Yet Limerick Laces
Might Tempt Any Fine Lady, As Well As Antrim Linens And Down Damasks.
There Is Also Blarney Tweed Of Great Cheapness And Excellence, Balina
Blankets, And The Excellent Claddagh Flannel.
If there were enterprise as well, and a desire to patronize home
industries, I think the chimneys of factories now silent and idle might
smoke again.
I particularly noticed in every corner of Ireland where I
have been that where I saw the tall chimneys of factories in operation I
did not see barefoot women with barefoot asses selling ass loads of turf
for threepence.
I left Dublin - really, I may say, an almost unseen Dublin - behind me and
turned my face Belfastwards.
Drogheda is the last place of which I have taken any notes. I was a day
or two there. In fact I was more than a few days, but was confined to my
room by a severe neuralgia most of the time. There is a fine railway
bridge here, lofty enough for schooners to sail under. The land on both
sides of the river is like a garden, and is devoted to pleasure grounds
in the usual proportion. I was wishful to see the very spot on the banks
of the Boyne where James and William fought for a kingdom long ago. As I
looked at the fair country checked off into large fields by green
hedges, at the waving trees of enclosed pleasure-grounds, I recalled
King William's words about Ireland, "This land is worth fighting for,"
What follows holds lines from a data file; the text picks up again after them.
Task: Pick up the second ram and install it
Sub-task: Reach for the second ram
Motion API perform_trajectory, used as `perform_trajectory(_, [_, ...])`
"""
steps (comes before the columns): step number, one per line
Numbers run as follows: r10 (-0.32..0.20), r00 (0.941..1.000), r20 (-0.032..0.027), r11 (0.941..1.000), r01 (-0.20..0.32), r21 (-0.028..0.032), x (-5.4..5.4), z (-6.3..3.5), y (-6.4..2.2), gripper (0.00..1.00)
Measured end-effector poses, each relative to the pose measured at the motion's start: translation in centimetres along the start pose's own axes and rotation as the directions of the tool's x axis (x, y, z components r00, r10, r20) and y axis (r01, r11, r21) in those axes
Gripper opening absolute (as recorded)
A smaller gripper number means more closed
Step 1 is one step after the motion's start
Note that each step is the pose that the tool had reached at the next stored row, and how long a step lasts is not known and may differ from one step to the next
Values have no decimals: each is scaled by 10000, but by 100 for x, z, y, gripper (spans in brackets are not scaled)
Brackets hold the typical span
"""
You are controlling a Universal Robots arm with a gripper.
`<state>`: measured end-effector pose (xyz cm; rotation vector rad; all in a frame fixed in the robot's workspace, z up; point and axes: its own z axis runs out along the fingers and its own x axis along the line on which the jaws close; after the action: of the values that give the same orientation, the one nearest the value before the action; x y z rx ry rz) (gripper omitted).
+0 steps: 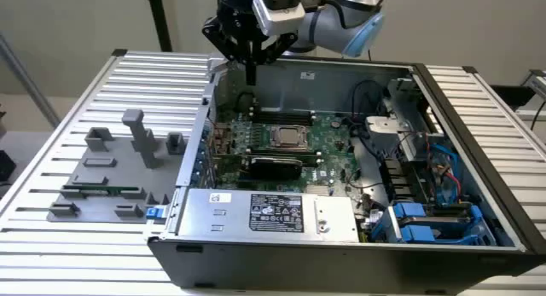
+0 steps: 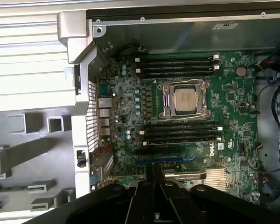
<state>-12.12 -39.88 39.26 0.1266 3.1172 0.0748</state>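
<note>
The second ram (image 1: 101,190) is a thin green stick lying on the grey holder plate (image 1: 85,165), at the exterior view's left of the open computer case (image 1: 341,245). My gripper (image 1: 250,78) hangs high over the case's back left corner, far from the stick. Its fingers are shut together and I see nothing between them. In the wrist view the gripper (image 2: 154,177) looks straight down on the green motherboard (image 2: 233,93), with the silver processor socket (image 2: 185,99) between two banks of dark memory slots (image 2: 177,65).
Grey holder blocks (image 1: 140,136) stand upright on the plate. Inside the case are a black-topped expansion card (image 1: 273,163), the power supply (image 1: 273,213), cables and blue drive bays (image 1: 435,222). The case's metal walls (image 2: 79,42) rise around the board on the slatted table (image 1: 68,257).
</note>
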Motion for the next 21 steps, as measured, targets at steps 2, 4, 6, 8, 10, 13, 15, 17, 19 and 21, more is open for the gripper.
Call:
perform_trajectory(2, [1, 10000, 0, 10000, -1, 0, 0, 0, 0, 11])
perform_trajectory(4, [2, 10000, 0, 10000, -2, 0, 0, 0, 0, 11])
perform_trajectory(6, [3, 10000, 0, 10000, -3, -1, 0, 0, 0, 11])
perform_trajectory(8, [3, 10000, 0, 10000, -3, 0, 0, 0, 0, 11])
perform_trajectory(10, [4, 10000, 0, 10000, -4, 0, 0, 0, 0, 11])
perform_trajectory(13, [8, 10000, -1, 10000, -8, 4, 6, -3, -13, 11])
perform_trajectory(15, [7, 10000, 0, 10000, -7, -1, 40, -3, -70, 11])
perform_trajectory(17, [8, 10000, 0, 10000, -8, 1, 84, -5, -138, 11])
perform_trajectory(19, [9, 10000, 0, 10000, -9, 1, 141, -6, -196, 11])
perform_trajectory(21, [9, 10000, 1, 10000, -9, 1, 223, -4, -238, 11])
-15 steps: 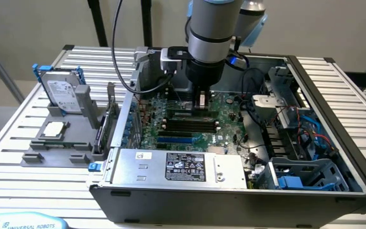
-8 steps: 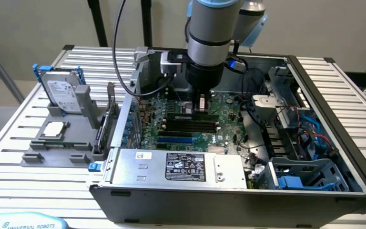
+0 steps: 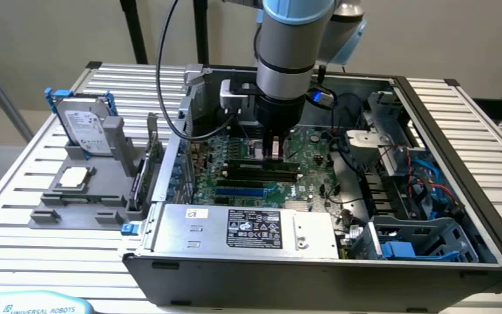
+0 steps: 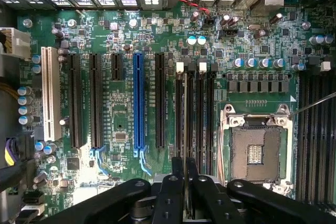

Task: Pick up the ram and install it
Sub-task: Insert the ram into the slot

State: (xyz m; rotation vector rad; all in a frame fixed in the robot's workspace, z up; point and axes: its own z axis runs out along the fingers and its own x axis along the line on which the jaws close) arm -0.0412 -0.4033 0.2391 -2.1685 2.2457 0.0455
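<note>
1. An open computer case (image 3: 460, 163) lies on its side on a slatted metal bench (image 3: 24, 216), with the green motherboard (image 3: 312, 154) facing up inside it.
2. A robot arm (image 3: 290, 39) reaches straight down into the case. Its gripper (image 3: 274, 147) is low over the black memory slots (image 3: 264, 171) near the middle of the board.
3. In the wrist view the gripper (image 4: 185, 165) has its jaws drawn in close on the ram (image 4: 185, 114). The ram is seen edge-on as a thin pale strip between them.
4. The ram runs lengthwise along one of the memory slots (image 4: 209, 108), in line with it. It lies between the black expansion slot (image 4: 159, 98) and the empty processor socket (image 4: 257, 150). Whether it is pressed into the slot or just above it cannot be told.
5. Small white latches (image 4: 202, 67) sit at the far end of the slot bank.
6. Further across the board in the wrist view are a blue expansion slot (image 4: 138, 98) and a white one (image 4: 50, 93).
7. In the exterior view a silver power supply (image 3: 251, 229) with a black label fills the near edge of the case.
8. Outside the case, at the exterior view's left, a grey holder (image 3: 76, 209) stands on the bench. A silver hard drive (image 3: 85, 124) with blue rails stands upright in it, and a square silver processor chip (image 3: 74, 175) lies flat on it, well apart from the gripper.
</note>
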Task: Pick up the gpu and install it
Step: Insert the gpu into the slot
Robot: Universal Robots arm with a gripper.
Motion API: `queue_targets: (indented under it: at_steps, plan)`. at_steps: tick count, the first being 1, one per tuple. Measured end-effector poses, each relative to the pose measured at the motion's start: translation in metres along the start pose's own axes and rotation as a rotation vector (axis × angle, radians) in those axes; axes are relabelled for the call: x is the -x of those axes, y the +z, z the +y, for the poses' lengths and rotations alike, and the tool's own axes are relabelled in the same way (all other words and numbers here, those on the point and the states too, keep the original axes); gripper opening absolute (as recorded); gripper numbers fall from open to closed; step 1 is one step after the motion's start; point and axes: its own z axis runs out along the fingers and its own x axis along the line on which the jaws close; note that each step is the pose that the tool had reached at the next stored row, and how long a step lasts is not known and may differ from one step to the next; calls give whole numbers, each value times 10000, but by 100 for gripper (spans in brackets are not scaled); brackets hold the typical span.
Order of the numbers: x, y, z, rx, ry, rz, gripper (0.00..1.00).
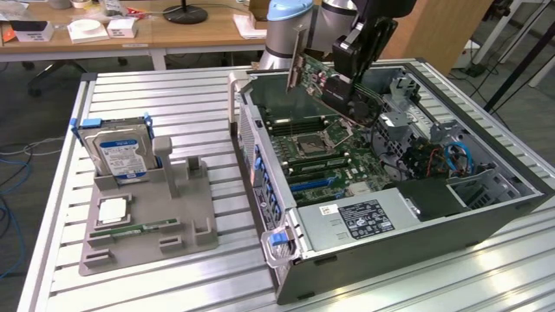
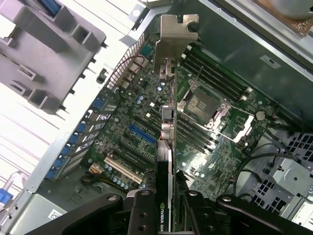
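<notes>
The gpu (image 1: pixel 314 75) hangs in the gripper (image 1: pixel 347 63). It is pinched between two black fingers (image 2: pixel 142 213) that press on its flat faces. In the wrist view the card runs edge-on straight out from between the fingertips. Its silver bracket (image 2: pixel 173 41) is at the end farthest from the gripper. In the exterior view that bracket stands on the exterior view's left of the gripper. The card is held on edge and tilted, raised above the board beneath it.

Directly below the gripper lies the motherboard (image 1: pixel 329 162). The CPU socket (image 2: pixel 200 105) sits just to one side of the card's line. The expansion slots lie on the other side, a blue slot (image 2: pixel 142 134) nearer the card and a white slot (image 2: pixel 122 169) beyond it. Past the socket run the long memory slots (image 2: pixel 215 73).

The computer case (image 1: pixel 407 240) surrounds the board, lying on its side with its open face up. Blue cables (image 1: pixel 455 159) are inside it, lower and toward the exterior view's right of the gripper.

Well apart from the gripper, toward the exterior view's left, a grey parts fixture (image 1: pixel 165 208) rests on the slatted aluminium table (image 1: pixel 173 97). It holds a hard drive (image 1: pixel 121 156) upright. A silver processor (image 1: pixel 111 211) and a green memory stick (image 1: pixel 130 227) lie flat on it. Behind the gripper rises the arm's blue-capped joint (image 1: pixel 290 16).
</notes>
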Motion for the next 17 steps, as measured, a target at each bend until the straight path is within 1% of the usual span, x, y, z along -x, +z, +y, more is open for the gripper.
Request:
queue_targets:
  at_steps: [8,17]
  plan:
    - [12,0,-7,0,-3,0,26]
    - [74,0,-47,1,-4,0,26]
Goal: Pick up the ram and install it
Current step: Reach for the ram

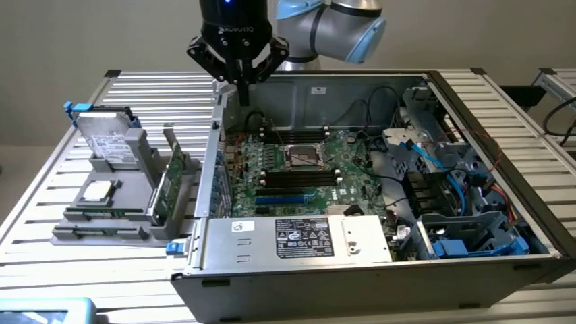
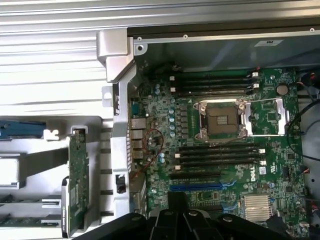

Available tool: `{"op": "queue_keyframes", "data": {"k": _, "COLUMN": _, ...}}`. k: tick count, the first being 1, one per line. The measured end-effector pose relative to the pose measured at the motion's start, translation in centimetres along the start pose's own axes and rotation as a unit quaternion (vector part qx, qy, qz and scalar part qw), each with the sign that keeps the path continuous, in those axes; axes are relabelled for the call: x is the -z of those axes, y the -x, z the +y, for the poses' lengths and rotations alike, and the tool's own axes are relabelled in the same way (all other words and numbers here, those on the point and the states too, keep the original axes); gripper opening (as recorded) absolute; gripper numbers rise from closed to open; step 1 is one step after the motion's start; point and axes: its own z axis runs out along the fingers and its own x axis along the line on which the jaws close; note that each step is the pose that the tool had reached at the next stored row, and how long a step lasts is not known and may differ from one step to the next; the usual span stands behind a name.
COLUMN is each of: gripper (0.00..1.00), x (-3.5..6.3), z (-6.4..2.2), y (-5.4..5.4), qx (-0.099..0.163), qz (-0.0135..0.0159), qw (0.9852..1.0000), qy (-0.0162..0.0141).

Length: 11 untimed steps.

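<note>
One "ROBOTIQ" claw (image 1: 242,94), one Dell motherboard (image 1: 351,152)

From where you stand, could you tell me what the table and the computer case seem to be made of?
The table: likely aluminium, matte silver, with ribbed extruded slats. The computer case: probably sheet steel, dull grey, with thin folded edges.

ram (image 1: 171,183) (image 2: 78,172) is sitting outside the case (image 1: 297,287), standing on its long edge in a slot of the grey holder (image 1: 108,226), on the exterior view's left, just beside the case wall. Long, narrow, dark green. Not installed yet, nothing gripping it.
</note>
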Motion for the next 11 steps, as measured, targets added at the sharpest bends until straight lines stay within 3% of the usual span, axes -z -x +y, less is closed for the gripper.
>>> {"op": "queue_keyframes", "data": {"k": 11, "gripper": 0.11, "x": -0.12, "z": -1.08, "y": -4.4, "qx": 0.000, "qz": 0.0004, "qw": 1.0000, "qy": 0.0000}}
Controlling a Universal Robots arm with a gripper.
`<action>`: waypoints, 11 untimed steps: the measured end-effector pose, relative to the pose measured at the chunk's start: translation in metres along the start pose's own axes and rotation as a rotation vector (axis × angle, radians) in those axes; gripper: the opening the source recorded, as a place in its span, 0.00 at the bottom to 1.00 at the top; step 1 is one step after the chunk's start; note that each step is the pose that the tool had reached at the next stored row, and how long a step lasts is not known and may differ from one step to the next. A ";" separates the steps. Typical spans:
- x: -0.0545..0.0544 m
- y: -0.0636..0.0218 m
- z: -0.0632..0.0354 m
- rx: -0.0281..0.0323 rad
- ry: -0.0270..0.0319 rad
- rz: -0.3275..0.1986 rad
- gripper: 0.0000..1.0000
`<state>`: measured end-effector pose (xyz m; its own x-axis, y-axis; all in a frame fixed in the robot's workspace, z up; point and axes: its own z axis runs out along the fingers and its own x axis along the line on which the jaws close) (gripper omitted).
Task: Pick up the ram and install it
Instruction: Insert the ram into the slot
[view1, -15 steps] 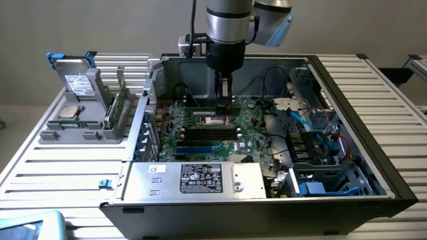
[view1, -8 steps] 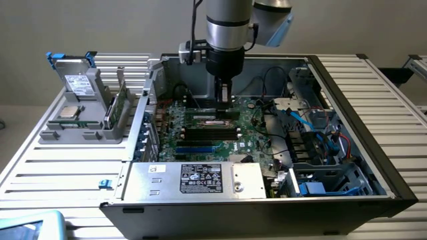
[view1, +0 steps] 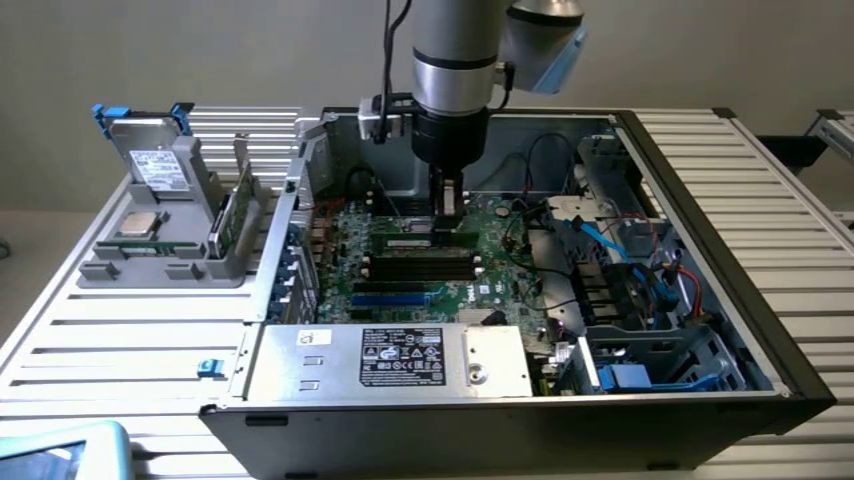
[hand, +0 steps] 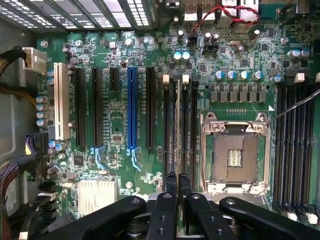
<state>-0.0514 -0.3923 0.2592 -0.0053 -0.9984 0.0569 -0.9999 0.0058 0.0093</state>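
exterior view: the black two-finger gripper (view1: 451, 212) is down inside the open grey computer case (view1: 694, 260), right on top of the long thin green ram stick (view1: 416, 240), which stands on edge on the green motherboard (view1: 400, 295). wrist view: the fingers (hand: 171, 184) are pinched nearly shut on the ram's top edge, and it's sitting in a black memory slot (hand: 179, 125). pickup's done i'd say, can't tell if it's clicked home.

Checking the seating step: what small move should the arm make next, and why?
Probably press straight down: the jaws of the gripper pinch the ram, which stands edge-on, lined up among the memory slots, though whether it is fully seated cannot be told.
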 end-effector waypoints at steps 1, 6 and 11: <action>0.000 0.0000 0.0008 -0.0001 0.0001 0.000 0.13; 0.003 0.0000 0.0026 -0.0001 0.0001 0.000 0.13; 0.003 -0.0001 0.0059 -0.0001 0.0033 0.000 0.13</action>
<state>-0.0514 -0.3960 0.2535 -0.0053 -0.9982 0.0601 -0.9999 0.0059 0.0093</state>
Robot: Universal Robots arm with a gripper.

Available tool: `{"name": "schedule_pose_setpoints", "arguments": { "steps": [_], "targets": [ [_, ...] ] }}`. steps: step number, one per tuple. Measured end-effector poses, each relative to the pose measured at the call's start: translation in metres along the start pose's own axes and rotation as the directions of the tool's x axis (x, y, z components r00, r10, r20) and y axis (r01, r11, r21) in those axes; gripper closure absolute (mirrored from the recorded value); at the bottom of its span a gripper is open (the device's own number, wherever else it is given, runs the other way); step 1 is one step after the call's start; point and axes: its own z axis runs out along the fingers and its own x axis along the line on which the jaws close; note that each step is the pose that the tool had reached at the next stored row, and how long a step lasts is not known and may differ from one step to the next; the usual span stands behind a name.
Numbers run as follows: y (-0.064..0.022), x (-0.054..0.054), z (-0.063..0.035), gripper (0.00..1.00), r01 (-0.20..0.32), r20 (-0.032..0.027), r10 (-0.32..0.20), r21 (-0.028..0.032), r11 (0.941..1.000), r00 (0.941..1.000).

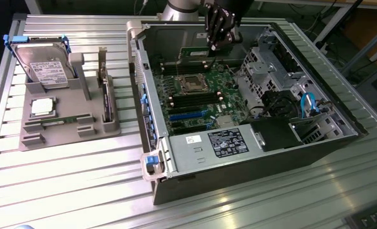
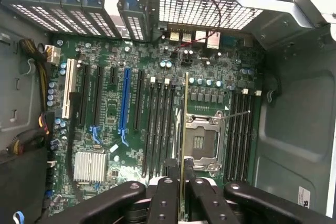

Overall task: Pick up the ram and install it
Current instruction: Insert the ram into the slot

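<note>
My gripper hangs over the far end of the open computer case, shut on the ram, a slim green board strip that sticks out from the fingertips towards the exterior view's left. In the wrist view the ram shows edge-on as a thin line between the two black fingers, held above the motherboard. It hovers between the CPU socket and a bank of black memory slots. A second bank of slots lies on the socket's other side. The ram is not touching the board.
A grey holder on the exterior view's left carries a silver hard drive with blue tabs, a dark upright card and a processor chip. Drive cages, cables and the power supply crowd the case.
</note>
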Motion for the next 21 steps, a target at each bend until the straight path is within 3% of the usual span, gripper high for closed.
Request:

and I thought he was right.
The Boyne is but a small river, no wider than the Muskrat at Pembroke,
but deep enough to carry schooners a little way up. There is a canal
beside it, and it was full of barges carrying coal and other things.
Near to Drogheda town, in the suburbs, is a bridge over the Boyne. I
crossed it looking for the locality of the battle. Meeting a clerical-
looking gentleman, I enquired if he could point out to me where the
battle of the Boyne was fought. This gentleman, who was a Franciscan
friar, directed me to keep along the road by the river bank, when I
would come to another bridge and the monument beside it. "It stands
there a disgrace to Drogheda and a disgrace to all Ireland," he said. He
showed me the new Franciscan church, a very grand cut stone building.
There is also a Dominican church, and an Augustinian, besides two
others, and there was the foundation stone of still another to the
memory of that Oliver Plunket, Catholic archbishop and primate of
Ireland, put to death in the time of Titus Oates. I was informed that
the proportion of Catholics to Protestants in Drogheda is six to one.
Walking through Drogheda on market day I did not see one barefoot woman
in the crowd; all were pretty well dressed and well shod. The asses were
sleek and fat, shod and attached to carts. How different from Ramelton,
Donegal, Manor Hamilton, Leitrim, Castlebar or Mayo, where straw
harness, lean asses and hungry, barefoot women abound.